I left out still many things, like compiler error output to user ⭐️ where I think Rust has no competitors, traits vs interfaces, and other features like computation expressions, list comprehensions, options, results, and much more. I tried to squeeze as much as possible in this article but then it couldn’t fit all of it anyways, but I trust you can deep dive more on this topic yourself, or feel free to add comments here to add the missing comparisons!

To outline one of the most important differences, I would say F# and Rust take very different approaches to memory management. F# relies on a garbage collector to manage memory, which makes memory management easy for developers but can result in performance penalties and memory leaks. Rust uses a system of ownership and borrowing to keep track of used memory, which provides compile-time guarantees of memory safety and eliminates the need for a garbage collector.

While Rust’s borrowing system may take some time to get used to, it provides an efficient and reliable way to manage memory in programs.

On the other hand, a GC language sets an easy road for a lazy developer, and in most scenarios that’s a safe and simpler choice, so I give a point to .NET here. Obviously, it depends on your requirements.

For performance improvements, also Span<T> and Memory<T> can be used in dotnet to achieve high-performance optimizations in regard to memory. So I better like the Opt-in to optimization of .NET, instead of the default of Rust here.

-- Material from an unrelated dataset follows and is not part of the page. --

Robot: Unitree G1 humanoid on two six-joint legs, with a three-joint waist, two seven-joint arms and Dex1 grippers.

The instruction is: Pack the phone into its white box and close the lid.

On many other aspects, F# and Rust are very similar, especially in their type system and inference algorithm where to be fair, F# shines a bit brighter ⭐ ️being able to infer types even better than Rust, and they both seem very productive and beautiful languages to use. I’d say if you liked Rust, give F# a try and vice-versa. F# also has a REPL making it quite nice and tidy for data exploration and scripting, a bit like Python.